Susan Wojcicki on YouTube’s Priorities: “Mobile, Mobile, Mobile”

Susan Wojcicki, top banana at YouTube, took the stage at Fortune’s Brainstorm Tech conference just a few minutes ago to talk about the future of Google’s video unit and answer some questions about competitors, including Facebook and Twitter.

As for what to expect, Wojcicki said that 50 percent of YouTube’s views are now coming from mobile devices, and that as a result, the company’s top three priorites are “mobile, mobile, mobile.”

She also suggested that an acquisition could be in YouTube’s future if the right company crosses YouTube’s path. “If there’s a company that lets us our [fulfill our] strategy faster, then yes, anything that helps us move faster” is game, she told interviewer Adam Lashinsky.

Wojcicki also said to expect a public rollout later this year of Music Key, a music service that YouTube launched in beta late last year and whose key features include enabling users to listen “ad free,” to use the service offline, and to use it in the background (i.e, while browsing through their other apps).

She wasn’t asked, and didn’t volunteer, whether the service would cost $10 a month as was originally the plan. That’s the same price, of course, that numerous other streaming music services charge customers who aren’t willing to sit through ads. She did stress that Music Key differentiates itself in numerous ways, including via the related music videos it can share with users, not to mention all the user-generated clips of people who’ve covered songs. “Our corpus is very different,” she offered.

Wojcicki declined to provide hard numbers about YouTube’s growth, despite outsiders’ longstanding fascination with the service. For example, asked about the accuracy of reported numbers that YouTube saw $4 billion in profit in 2014 but zero profits, Wojcicki said she wished she could talk about YouTube’s financials as it would “make my life easier.” She then offered only that Youtube is seeing “really good growth of our partner revenue.”

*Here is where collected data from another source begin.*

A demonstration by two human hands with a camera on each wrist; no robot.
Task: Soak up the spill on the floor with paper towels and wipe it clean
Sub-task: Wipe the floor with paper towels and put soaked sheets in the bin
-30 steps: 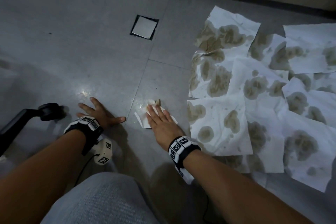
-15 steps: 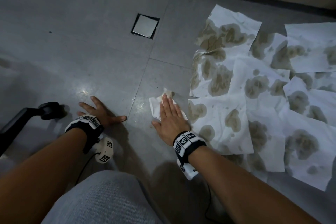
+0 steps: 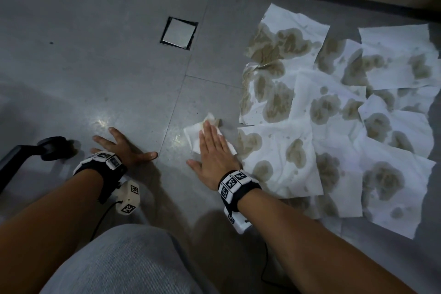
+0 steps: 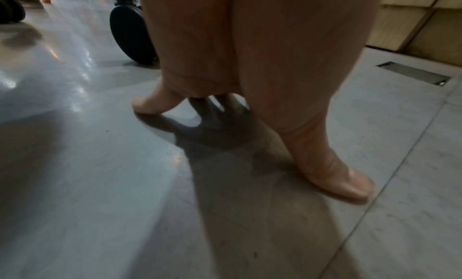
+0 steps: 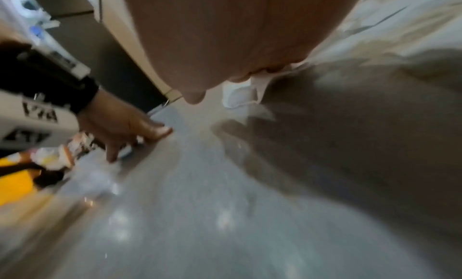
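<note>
Towel (image 3: 194,137) under right fingers (image 3: 210,135) (seemingly flat).

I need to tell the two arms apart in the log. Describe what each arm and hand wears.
Both forearms are bare, without sleeves. Left hand and right hand wear no gloves. Each wrist carries a black band set with white blocks printed with black square markers. A white camera unit with the same markers hangs below each wrist, trailing a thin black cable.

glossy speckled grey tile floor (image 3: 119,67), crinkled damp-blotched paper towels (image 3: 334,138), matt black plastic caster (image 4: 130,34)
</note>
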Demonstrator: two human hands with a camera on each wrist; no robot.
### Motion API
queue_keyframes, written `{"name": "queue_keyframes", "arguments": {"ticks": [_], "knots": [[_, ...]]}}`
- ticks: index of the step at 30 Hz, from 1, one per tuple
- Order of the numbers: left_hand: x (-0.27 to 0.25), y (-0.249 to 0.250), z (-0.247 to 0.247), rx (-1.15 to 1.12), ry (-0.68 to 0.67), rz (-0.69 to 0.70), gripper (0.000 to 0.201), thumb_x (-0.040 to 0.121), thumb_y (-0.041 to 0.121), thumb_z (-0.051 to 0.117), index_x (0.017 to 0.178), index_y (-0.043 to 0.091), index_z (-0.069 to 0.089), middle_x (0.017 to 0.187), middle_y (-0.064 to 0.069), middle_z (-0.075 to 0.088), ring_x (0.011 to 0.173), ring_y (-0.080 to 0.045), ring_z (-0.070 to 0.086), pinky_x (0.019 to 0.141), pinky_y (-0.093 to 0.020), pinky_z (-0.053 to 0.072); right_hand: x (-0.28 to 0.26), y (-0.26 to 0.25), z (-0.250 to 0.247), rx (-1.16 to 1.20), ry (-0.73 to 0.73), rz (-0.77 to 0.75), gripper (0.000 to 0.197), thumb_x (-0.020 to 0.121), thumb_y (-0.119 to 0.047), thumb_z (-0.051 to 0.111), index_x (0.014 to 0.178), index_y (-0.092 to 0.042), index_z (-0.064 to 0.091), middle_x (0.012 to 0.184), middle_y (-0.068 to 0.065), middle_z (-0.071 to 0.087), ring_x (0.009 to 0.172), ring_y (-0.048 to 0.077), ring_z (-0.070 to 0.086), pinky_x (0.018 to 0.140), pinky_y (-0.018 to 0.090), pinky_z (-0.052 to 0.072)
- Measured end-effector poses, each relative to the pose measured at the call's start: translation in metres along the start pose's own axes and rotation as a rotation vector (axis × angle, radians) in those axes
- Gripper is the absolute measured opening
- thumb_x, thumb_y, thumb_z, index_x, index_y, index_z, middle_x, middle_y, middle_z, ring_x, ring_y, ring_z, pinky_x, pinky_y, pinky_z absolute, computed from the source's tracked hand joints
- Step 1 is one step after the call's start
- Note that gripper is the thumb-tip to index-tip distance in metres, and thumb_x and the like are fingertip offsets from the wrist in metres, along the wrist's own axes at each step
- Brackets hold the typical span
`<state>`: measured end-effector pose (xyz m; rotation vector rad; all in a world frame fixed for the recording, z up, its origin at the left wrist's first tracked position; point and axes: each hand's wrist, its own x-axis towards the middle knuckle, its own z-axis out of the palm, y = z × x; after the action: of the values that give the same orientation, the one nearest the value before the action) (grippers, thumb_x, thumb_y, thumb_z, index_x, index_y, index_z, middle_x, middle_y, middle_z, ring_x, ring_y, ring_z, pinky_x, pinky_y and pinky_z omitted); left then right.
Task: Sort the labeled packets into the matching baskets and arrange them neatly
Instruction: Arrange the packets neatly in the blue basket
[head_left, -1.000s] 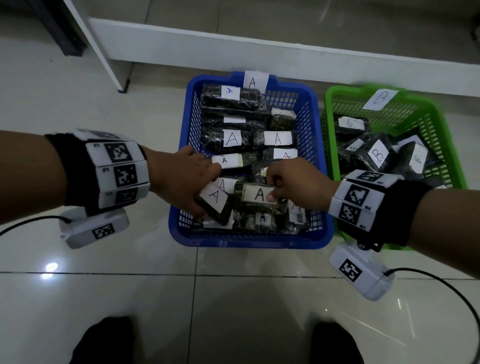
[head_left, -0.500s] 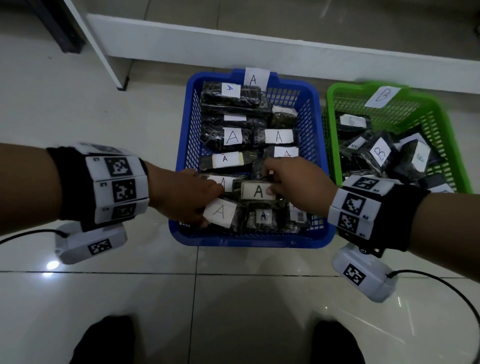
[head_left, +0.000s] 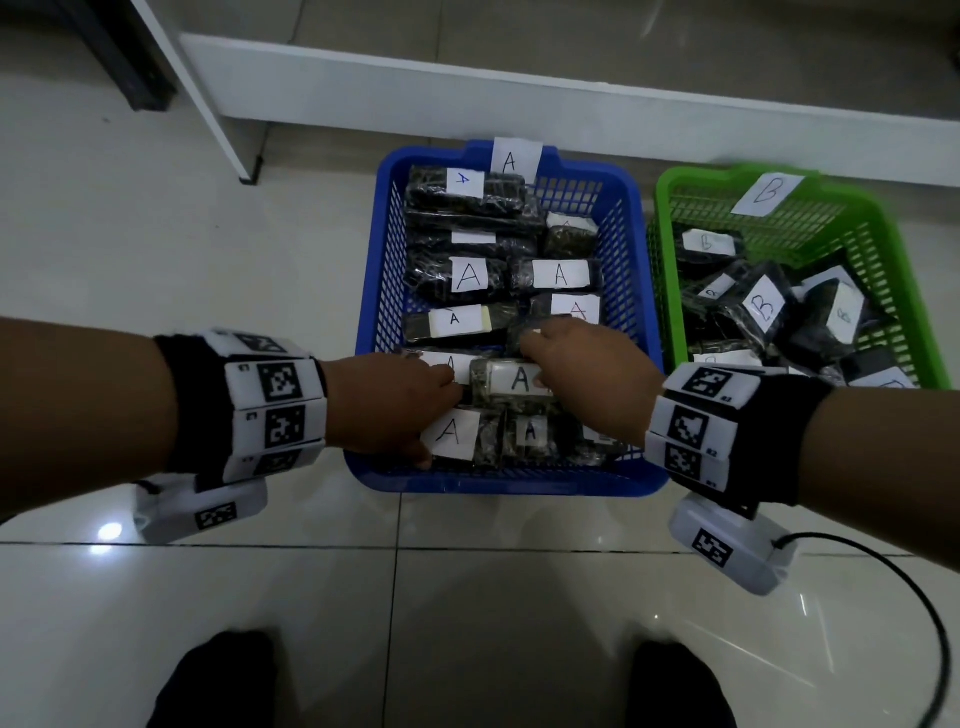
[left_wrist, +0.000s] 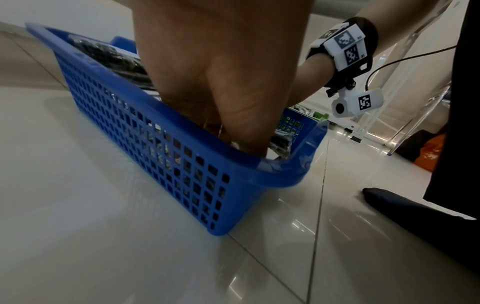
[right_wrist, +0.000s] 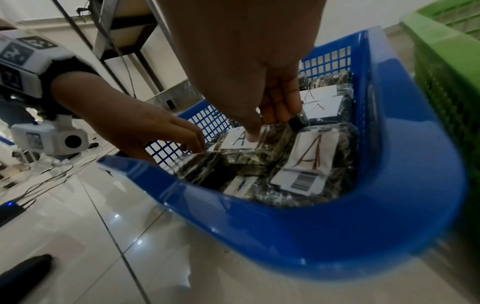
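The blue basket, tagged A, is packed with dark packets bearing white A labels. My left hand reaches into its near left corner with curled fingers and grips an A packet lying flat there. My right hand pinches another A packet in the row just behind, thumb on its label. The green basket, tagged B, holds a loose heap of B packets.
Both baskets stand side by side on a glossy tiled floor. A white ledge runs behind them, with a table leg at the back left. My shoes are near the bottom edge. A cable trails from my right wrist.
The left hand's packet was tilted up and now lies flat in the near left corner. The right hand has shifted its packet slightly back into the row.
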<state>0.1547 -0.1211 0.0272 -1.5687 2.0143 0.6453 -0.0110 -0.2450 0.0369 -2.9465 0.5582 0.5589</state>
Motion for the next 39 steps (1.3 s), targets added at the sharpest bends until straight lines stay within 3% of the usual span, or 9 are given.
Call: {"name": "queue_keyframes", "arguments": {"ticks": [2,5,8,12,21,26,29,33,39], "knots": [[-0.001,-0.002,0.003,-0.037,0.014,-0.002,0.07,0.082,0.059,0.057,0.132,0.016,0.035,0.127,-0.003,0.046,0.111,-0.021,0.051,0.09,-0.035,0.047,-0.003,-0.003,-0.001,-0.058,-0.014,-0.028,0.038,0.094,-0.027,0.05,0.129,-0.014,0.04,0.121,0.011,0.05,0.106,0.027,0.052,0.065,0.033,0.037],[0.0,-0.003,0.004,-0.086,0.007,-0.007,0.072,0.083,0.057,0.058,0.136,0.016,0.033,0.128,-0.003,0.047,0.112,-0.02,0.052,0.093,-0.034,0.047,-0.004,-0.006,0.002,-0.154,-0.086,-0.099,0.061,0.088,-0.046,0.057,0.134,-0.014,0.033,0.132,0.011,0.041,0.114,0.028,0.047,0.08,0.037,0.046],[0.0,-0.009,0.0,-0.12,-0.016,0.008,0.062,0.088,0.051,0.055,0.137,0.019,0.034,0.13,-0.001,0.047,0.113,-0.018,0.051,0.095,-0.034,0.046,-0.003,-0.007,0.01,-0.166,-0.061,-0.094,0.055,0.09,-0.034,0.055,0.135,-0.011,0.032,0.134,0.012,0.039,0.115,0.028,0.045,0.085,0.036,0.045],[0.001,-0.015,-0.006,-0.117,0.02,0.059,0.047,0.091,0.042,0.054,0.132,0.022,0.045,0.127,0.001,0.052,0.114,-0.017,0.052,0.094,-0.03,0.045,-0.006,-0.006,0.013,-0.104,-0.067,-0.039,0.056,0.09,-0.037,0.055,0.134,-0.012,0.034,0.132,0.012,0.04,0.115,0.027,0.043,0.081,0.036,0.047],[0.012,-0.001,-0.011,0.063,-0.008,0.054,0.043,0.091,0.042,0.055,0.125,0.015,0.055,0.115,-0.004,0.061,0.104,-0.022,0.061,0.088,-0.032,0.05,-0.007,-0.012,0.02,-0.106,-0.004,0.019,0.042,0.086,-0.026,0.061,0.122,-0.012,0.045,0.122,0.013,0.047,0.106,0.031,0.049,0.081,0.039,0.043],[0.006,-0.006,-0.012,-0.017,-0.004,0.049,0.044,0.087,0.049,0.057,0.118,0.018,0.057,0.11,-0.001,0.062,0.098,-0.017,0.06,0.084,-0.029,0.051,-0.006,-0.013,0.022,-0.088,0.023,0.057,0.045,0.086,-0.023,0.059,0.127,-0.012,0.041,0.123,0.013,0.046,0.11,0.031,0.047,0.086,0.04,0.04],[0.0,-0.023,-0.017,-0.003,0.169,0.075,0.042,0.086,0.056,0.052,0.106,0.021,0.061,0.101,0.004,0.064,0.087,-0.014,0.061,0.08,-0.026,0.05,-0.006,-0.008,0.021,-0.084,0.021,0.045,0.057,0.085,-0.033,0.06,0.132,-0.014,0.035,0.128,0.01,0.042,0.114,0.028,0.045,0.091,0.039,0.038],[0.007,-0.055,-0.028,0.003,0.59,0.003,0.035,0.086,0.039,0.053,0.11,0.013,0.057,0.105,-0.006,0.059,0.092,-0.022,0.056,0.082,-0.035,0.047,-0.009,-0.003,0.02,-0.087,0.066,0.012,0.061,0.079,-0.052,0.061,0.125,-0.014,0.044,0.119,0.008,0.048,0.105,0.027,0.05,0.086,0.038,0.04],[0.031,-0.09,-0.043,-0.059,0.763,-0.311,0.058,0.08,0.036,0.064,0.126,0.007,0.045,0.123,-0.017,0.046,0.11,-0.033,0.046,0.094,-0.045,0.038,-0.003,0.007,0.021,-0.019,0.332,-0.046,0.034,0.079,-0.04,0.066,0.101,-0.015,0.056,0.096,0.006,0.057,0.083,0.026,0.057,0.071,0.036,0.044]]}}
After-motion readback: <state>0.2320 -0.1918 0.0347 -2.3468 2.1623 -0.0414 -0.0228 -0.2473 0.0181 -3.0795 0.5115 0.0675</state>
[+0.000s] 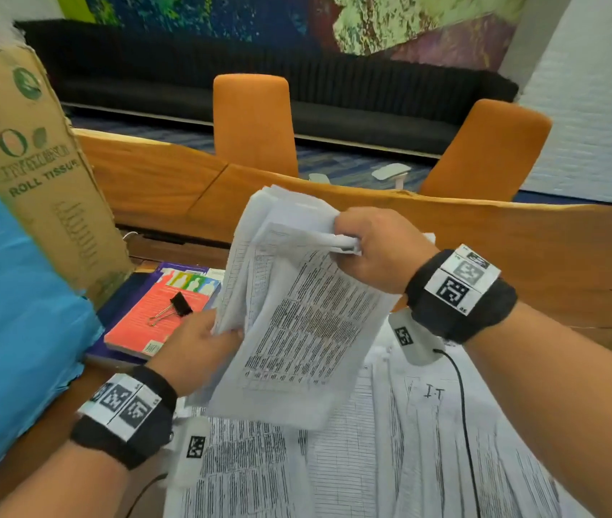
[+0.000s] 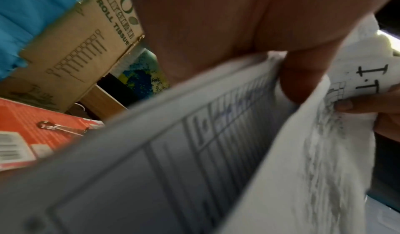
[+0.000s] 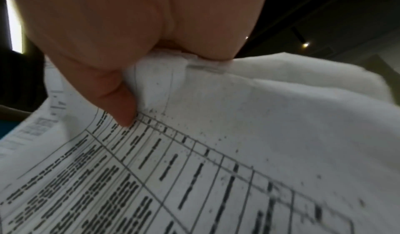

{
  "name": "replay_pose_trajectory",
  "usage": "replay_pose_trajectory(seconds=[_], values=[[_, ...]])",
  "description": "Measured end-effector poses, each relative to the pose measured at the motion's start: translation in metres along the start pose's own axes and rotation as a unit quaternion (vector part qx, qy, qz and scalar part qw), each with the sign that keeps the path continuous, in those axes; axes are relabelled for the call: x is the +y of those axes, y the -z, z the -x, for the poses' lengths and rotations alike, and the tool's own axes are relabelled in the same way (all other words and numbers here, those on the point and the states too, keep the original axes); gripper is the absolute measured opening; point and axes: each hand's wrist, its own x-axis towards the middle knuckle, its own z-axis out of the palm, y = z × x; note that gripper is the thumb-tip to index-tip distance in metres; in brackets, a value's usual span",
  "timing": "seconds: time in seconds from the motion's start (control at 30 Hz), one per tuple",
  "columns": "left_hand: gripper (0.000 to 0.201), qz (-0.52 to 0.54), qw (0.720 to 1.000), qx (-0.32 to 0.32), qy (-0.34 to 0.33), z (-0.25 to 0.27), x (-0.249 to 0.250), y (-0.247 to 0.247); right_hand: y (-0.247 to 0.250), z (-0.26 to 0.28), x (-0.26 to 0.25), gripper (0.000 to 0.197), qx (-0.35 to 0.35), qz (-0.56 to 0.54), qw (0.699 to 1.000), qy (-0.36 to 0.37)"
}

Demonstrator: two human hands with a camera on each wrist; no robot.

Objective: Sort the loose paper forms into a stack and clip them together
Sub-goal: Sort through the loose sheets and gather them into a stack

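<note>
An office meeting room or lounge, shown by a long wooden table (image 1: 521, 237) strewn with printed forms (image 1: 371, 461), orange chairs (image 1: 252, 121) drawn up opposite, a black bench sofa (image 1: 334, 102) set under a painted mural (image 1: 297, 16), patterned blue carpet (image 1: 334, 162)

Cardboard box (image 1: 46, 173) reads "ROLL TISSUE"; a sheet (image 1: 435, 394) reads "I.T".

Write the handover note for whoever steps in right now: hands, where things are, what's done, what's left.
Left hand grips the lower left edge of the held bundle of forms; right hand pinches its top right corner. The bundle is raised above the table, sheets uneven.
More loose forms lie spread on the table below.
The binder clip lies unused on the red book, left of the bundle.
Done: part gathered. Left: collect the rest, square the stack, clip it.
</note>
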Motion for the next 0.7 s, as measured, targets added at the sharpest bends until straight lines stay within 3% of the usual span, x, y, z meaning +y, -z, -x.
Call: replay_pose_trajectory(seconds=[0.13, 0.2, 0.27, 0.33, 0.4, 0.43, 0.5, 0.57, 0.63, 0.7], values=[[0.051, 0.112, 0.993, -0.028, -0.022, 0.001, 0.011, 0.002, 0.001, 0.012, -0.002, 0.014, -0.017, 0.003, 1.0, 0.015], [0.042, 0.049, 0.998, -0.013, -0.044, 0.001, 0.025, -0.011, -0.001, 0.013, -0.008, 0.007, -0.023, -0.002, 1.0, 0.021], [0.022, -0.03, 0.996, 0.057, -0.056, 0.0, 0.034, -0.032, -0.006, 0.014, -0.013, 0.009, 0.013, -0.011, 1.0, 0.014], [0.02, -0.023, 0.991, 0.116, -0.059, -0.002, 0.036, -0.045, -0.013, 0.02, -0.012, 0.02, 0.129, -0.02, 0.991, -0.019], [0.024, 0.023, 0.99, 0.129, -0.053, -0.003, 0.034, -0.051, -0.021, 0.035, -0.002, 0.042, 0.291, -0.079, 0.95, -0.085], [0.025, 0.049, 0.988, 0.136, -0.047, -0.002, 0.032, -0.052, -0.028, 0.045, 0.007, 0.055, 0.337, -0.135, 0.92, -0.145], [0.027, 0.11, 0.981, 0.157, -0.028, -0.001, 0.031, -0.052, -0.045, 0.065, 0.019, 0.069, 0.305, -0.306, 0.851, -0.297], [0.028, 0.144, 0.978, 0.151, -0.024, 0.001, 0.032, -0.055, -0.073, 0.079, 0.026, 0.052, 0.211, -0.468, 0.779, -0.359], [0.031, 0.128, 0.984, 0.123, -0.024, 0.004, 0.033, -0.064, -0.088, 0.085, 0.021, 0.029, 0.178, -0.487, 0.775, -0.363], [0.035, 0.112, 0.987, 0.116, -0.016, 0.002, 0.033, -0.072, -0.089, 0.084, 0.01, 0.029, 0.191, -0.467, 0.791, -0.346]])
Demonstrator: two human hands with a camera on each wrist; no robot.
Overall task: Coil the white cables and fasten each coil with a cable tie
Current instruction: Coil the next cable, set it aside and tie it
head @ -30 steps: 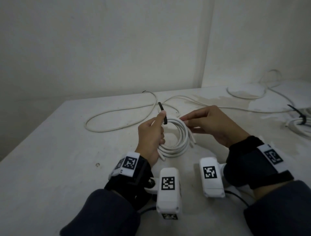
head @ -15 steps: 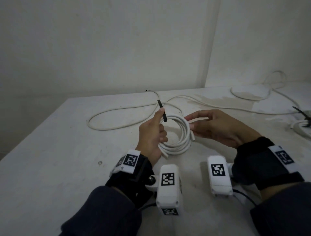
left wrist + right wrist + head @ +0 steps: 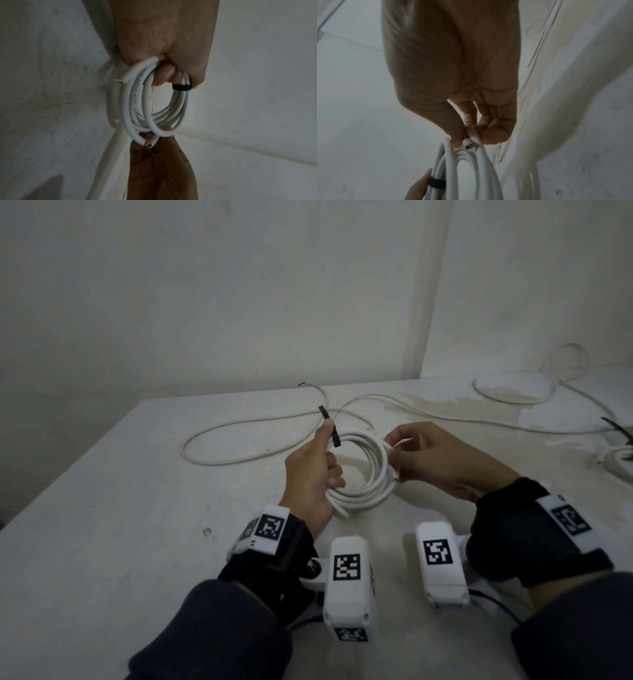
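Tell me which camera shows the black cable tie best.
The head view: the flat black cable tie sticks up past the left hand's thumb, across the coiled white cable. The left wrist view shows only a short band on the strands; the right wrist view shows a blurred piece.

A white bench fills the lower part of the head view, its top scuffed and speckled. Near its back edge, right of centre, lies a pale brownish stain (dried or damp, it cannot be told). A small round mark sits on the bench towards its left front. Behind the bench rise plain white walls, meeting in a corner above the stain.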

Not last, Wojcicki was asked if YouTube “gets exclusivity with [its many video] stars, and do you want it?” (YouTube has offered its “creators” exclusive multi-year agreements in the past.) She didn’t answer the first part of the question directly, but said that while exclusive agreements with its top talent would be nice, “I don’t think it’s necessary. YouTube is their home. It’s where they were born.”

Their fans, she said, expect to see them there, she added.